Fellowship Archives Blog

Six Reasons for Reading Fellowship Baptist History

One of the great historians of the Church is the Venerable Bede (672/673–735). Although he was best known in his own day for his commentaries on the Bible, over the centuries his most remembered-book is his History of the English Church and People in which he recorded the way that Christianity came to his people, the Anglo-Saxons. He rightly believed that God was active in history, all of history, and though contemporary Christian historians might disagree with some of his detailed judgments about specific divine activity, if we are Christians we cannot disagree with his basic conviction about God’s presence in the historical realm.

But though we agree with Bede, do we take time to read history and learn from it? Specifically, let’s think about the history of our Fellowship of churches: why should we read about it? Well, here are six key reasons.
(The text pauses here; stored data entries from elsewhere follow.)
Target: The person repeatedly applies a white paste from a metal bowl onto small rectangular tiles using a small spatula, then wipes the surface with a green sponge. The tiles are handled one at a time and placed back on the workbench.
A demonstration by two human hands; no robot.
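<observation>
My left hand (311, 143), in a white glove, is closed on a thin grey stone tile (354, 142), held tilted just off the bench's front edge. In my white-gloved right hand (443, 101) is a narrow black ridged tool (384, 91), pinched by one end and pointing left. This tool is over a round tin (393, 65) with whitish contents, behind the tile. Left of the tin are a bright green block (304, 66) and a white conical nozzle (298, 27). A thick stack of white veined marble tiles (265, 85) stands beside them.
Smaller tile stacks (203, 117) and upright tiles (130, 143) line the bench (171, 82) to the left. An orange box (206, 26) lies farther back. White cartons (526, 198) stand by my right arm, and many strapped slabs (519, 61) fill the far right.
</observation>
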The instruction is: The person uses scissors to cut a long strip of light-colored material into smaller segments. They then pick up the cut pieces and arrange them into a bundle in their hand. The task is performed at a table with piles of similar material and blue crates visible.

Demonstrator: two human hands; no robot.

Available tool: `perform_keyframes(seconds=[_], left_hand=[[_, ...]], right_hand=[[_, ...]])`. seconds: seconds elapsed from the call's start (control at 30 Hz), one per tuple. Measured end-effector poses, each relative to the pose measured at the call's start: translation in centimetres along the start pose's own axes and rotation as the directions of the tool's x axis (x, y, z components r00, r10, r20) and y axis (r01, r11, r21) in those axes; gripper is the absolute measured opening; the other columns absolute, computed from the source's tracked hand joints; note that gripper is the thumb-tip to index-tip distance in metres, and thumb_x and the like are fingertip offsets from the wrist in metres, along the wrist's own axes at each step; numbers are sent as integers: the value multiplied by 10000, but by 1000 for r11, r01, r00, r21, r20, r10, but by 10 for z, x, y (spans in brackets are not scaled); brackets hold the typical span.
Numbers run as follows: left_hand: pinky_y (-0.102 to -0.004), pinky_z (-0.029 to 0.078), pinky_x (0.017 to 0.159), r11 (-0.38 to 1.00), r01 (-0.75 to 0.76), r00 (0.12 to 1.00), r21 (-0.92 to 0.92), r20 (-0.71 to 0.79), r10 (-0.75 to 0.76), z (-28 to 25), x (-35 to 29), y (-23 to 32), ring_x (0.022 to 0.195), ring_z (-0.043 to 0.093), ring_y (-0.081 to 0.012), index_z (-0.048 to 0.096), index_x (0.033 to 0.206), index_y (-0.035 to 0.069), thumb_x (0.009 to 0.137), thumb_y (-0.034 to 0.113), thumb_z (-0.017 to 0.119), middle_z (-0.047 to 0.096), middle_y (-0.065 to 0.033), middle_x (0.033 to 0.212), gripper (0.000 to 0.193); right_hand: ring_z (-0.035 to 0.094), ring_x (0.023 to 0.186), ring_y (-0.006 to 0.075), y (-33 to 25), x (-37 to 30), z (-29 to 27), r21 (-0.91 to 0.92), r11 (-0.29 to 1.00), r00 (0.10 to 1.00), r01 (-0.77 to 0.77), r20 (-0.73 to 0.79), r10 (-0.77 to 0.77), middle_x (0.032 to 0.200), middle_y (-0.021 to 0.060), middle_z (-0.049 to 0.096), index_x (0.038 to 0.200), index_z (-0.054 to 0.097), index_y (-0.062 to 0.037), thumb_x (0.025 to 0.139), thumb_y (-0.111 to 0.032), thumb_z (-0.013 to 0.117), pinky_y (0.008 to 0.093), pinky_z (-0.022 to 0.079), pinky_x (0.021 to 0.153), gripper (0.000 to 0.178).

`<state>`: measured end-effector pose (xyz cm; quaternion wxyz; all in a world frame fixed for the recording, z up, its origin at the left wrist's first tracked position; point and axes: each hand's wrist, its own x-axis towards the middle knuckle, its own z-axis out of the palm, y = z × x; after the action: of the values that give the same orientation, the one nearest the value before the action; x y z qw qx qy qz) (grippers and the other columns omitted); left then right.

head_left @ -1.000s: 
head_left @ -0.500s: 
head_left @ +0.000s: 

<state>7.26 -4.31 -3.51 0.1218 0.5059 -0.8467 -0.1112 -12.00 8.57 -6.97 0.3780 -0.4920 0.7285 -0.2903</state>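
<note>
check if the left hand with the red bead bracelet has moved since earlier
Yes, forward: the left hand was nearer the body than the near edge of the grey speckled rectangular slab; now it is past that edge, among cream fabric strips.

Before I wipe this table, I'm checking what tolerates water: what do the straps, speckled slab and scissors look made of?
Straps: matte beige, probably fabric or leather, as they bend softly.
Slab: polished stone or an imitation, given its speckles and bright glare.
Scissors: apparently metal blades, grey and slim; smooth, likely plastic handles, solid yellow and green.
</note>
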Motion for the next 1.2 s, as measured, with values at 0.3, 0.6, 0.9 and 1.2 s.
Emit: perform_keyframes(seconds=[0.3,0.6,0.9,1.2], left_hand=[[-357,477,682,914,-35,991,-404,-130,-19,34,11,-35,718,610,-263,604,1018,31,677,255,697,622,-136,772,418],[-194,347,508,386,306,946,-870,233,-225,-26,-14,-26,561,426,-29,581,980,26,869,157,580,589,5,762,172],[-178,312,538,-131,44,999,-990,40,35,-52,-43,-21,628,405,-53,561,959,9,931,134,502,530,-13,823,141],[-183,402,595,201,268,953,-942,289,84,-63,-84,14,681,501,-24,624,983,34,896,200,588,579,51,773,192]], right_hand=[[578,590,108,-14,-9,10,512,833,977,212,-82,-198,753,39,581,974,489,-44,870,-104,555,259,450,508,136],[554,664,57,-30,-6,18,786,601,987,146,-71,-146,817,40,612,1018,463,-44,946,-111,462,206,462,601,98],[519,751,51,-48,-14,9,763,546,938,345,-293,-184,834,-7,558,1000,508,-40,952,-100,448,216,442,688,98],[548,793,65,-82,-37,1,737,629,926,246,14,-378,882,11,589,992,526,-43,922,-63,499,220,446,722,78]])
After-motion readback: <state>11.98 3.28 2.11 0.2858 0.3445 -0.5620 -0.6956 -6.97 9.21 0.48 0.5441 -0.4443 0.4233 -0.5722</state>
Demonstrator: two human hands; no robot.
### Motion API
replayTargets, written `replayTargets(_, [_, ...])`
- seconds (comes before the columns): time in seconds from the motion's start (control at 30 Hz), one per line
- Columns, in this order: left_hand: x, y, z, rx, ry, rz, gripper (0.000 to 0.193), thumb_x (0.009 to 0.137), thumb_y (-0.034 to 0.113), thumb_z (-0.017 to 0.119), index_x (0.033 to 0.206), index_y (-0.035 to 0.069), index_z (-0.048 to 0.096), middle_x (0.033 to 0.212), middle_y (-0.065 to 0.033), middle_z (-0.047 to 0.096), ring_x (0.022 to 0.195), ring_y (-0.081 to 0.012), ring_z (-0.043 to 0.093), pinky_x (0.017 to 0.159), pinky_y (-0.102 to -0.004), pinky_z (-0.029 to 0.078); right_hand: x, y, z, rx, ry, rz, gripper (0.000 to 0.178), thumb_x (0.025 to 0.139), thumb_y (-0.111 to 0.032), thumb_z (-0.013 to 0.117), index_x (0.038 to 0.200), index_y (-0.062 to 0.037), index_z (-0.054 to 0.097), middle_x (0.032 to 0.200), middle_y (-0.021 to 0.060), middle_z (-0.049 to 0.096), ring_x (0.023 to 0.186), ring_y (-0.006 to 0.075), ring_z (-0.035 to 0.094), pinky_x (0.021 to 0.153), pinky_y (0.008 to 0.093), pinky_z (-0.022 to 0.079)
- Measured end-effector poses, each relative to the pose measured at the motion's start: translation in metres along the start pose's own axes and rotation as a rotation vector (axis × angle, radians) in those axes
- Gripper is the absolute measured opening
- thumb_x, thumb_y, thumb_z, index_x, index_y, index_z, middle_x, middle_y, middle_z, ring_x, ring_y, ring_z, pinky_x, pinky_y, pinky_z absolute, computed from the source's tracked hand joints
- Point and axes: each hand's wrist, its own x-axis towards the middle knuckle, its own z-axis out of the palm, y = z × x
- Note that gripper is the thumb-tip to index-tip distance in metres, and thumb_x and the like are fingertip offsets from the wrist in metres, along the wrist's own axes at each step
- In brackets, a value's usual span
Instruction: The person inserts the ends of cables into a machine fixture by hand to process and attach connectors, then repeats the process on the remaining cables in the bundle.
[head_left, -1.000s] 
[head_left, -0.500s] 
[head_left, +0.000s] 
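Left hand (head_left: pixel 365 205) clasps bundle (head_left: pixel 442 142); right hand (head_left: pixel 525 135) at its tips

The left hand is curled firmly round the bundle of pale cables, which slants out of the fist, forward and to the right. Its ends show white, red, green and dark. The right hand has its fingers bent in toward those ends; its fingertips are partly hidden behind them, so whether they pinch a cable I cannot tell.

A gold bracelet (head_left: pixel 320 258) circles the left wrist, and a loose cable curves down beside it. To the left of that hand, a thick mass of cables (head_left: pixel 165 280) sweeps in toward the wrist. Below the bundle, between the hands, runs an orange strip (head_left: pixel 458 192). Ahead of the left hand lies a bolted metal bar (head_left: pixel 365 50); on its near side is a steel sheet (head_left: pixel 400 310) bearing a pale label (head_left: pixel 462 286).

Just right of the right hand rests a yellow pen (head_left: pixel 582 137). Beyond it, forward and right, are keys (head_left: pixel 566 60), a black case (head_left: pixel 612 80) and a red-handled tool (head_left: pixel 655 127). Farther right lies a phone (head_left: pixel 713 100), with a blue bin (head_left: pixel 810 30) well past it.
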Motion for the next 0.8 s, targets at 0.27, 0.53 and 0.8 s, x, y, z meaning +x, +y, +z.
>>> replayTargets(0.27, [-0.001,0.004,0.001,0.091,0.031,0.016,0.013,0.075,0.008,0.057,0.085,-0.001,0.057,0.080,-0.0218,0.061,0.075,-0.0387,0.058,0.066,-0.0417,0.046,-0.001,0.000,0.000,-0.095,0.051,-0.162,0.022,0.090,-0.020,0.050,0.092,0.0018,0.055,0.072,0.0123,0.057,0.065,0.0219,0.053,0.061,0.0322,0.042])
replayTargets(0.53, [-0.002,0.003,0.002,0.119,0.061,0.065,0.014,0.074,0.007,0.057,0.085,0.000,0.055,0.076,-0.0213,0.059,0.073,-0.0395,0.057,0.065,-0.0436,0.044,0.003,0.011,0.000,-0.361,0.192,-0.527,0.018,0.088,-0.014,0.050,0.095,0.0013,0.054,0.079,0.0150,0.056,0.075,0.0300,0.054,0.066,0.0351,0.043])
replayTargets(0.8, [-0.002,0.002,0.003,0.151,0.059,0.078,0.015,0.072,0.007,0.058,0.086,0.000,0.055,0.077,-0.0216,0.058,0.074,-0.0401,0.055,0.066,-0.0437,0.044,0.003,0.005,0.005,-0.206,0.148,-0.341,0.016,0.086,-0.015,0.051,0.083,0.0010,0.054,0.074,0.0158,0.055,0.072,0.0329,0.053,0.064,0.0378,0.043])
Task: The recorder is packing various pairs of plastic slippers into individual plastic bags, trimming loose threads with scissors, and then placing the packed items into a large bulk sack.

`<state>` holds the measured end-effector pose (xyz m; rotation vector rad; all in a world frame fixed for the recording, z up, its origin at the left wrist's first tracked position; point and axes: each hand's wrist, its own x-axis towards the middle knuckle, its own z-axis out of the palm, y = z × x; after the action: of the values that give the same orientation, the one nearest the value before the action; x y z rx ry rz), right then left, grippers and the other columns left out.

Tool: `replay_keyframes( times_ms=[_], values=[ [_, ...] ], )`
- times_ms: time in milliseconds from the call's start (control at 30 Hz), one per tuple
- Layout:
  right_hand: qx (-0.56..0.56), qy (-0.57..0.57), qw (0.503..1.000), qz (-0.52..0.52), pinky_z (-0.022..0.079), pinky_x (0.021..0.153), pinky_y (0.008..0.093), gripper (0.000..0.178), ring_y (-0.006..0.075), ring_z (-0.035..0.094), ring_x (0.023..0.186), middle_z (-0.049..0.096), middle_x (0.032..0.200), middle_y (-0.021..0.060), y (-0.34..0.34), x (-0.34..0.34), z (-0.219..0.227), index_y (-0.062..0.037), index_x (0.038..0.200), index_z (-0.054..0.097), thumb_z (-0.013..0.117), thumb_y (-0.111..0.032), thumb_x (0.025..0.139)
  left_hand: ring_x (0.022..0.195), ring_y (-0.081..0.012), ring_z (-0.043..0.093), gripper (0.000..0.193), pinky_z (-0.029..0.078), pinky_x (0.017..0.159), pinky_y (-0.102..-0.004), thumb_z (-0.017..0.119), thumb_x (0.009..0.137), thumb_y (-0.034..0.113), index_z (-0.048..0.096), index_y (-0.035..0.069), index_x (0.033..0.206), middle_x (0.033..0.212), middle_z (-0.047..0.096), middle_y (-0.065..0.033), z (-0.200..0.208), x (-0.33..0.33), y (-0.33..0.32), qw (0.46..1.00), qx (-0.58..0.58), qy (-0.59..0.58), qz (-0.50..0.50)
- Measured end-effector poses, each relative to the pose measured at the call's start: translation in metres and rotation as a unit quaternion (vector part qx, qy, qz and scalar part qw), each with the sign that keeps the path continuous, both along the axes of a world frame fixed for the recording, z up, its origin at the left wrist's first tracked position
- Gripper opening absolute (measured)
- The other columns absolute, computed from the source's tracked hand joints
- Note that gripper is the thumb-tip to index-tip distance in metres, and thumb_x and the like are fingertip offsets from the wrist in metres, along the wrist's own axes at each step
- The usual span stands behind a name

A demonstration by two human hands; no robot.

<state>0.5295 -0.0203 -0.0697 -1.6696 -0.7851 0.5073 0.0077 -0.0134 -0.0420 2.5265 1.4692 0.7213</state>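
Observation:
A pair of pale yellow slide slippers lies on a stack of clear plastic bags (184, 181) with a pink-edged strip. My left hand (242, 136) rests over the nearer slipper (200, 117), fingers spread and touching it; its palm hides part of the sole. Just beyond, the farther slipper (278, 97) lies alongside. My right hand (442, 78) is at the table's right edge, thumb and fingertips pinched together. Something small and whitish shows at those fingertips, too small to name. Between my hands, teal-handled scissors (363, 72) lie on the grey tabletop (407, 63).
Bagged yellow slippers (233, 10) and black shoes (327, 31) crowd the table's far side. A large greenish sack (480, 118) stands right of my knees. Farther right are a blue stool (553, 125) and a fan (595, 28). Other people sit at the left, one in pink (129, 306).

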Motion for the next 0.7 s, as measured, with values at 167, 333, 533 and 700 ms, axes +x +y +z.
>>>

  1. All of us are children of history, immersed in the flow of time. Without the past our lives have no meaning. So, we must study history, and as Fellowship Baptists, this means we must pay some attention to our story as Fellowship Baptists. Our churches did not spring up overnight: we need to know their story to understand the present.
  2. Studying Fellowship Baptist history helps to build a sense of humility into the fabric of our lives. The study of the past of our churches informs us about our predecessors in the Christian Faith, those who have helped shape our Christian communities and thus make us what we are. Such study builds humility and modesty into our lives, and so can exercise a sanctifying influence upon us.
  3. We are to study the history of our churches so as to learn from the mistakes of the past. To cite the words of a famous proverb: “He who does not remember the past is doomed to repeat it.”
  4. The study of Church history in general, and Fellowship Baptist history in particular, also liberates us from the tyranny of present-day ideas, what C.S. Lewis once called “the idols of our marketplace.” Believe it or not, our Baptist forebears here in Canada did not think about everything in the way we do now. How could they? They lived in a somewhat different world. Such a study of Fellowship Baptist history is then of major importance in alerting us to the fleeting nature of some of what we and our present-day world values. As Christian historian, George Marsden once put it, “Rather than unknowingly allowing our values to be conformed to passing contemporary standards, we can strive to evaluate our current cultural norms intelligently and to apply to them the transforming values of Christ.”
  5. Fellowship Baptist history can also provide us with models for imitation. For instance, in Hebrews 11–12:2, the writer uses the history of God’s faithful people in the old covenant to encourage his readers to run the “foot-race” of faith. He wants them to draw encouragement from the lives of past believers to press on in faith and obedience towards the final goal. And knowing about the lives of our Fellowship Baptist predecessors in the Faith can provide enormous encouragement for our present-day pilgrimage.
  6. Finally, the study of Fellowship Baptist history should lead us to the praise of God and his adoration. To study the history of God’s people in our Fellowship of churches should lead us so praise him for his goodness and grace, his mighty acts and glory.

A good place to start would be A Glorious Fellowship of Churches: Celebrating the History of the Fellowship of Evangelical Baptist Churches in Canada, 1953–2003, which was edited by Robert B. Lockey and myself, and which is being revised for our 70th anniversary as a body of churches.

— Michael Haykin is professor of Church History at the Southern Baptist Theological Seminary in Louisville, KY, as well as the professor of Church History at Heritage Seminary and College in Cambridge, ON.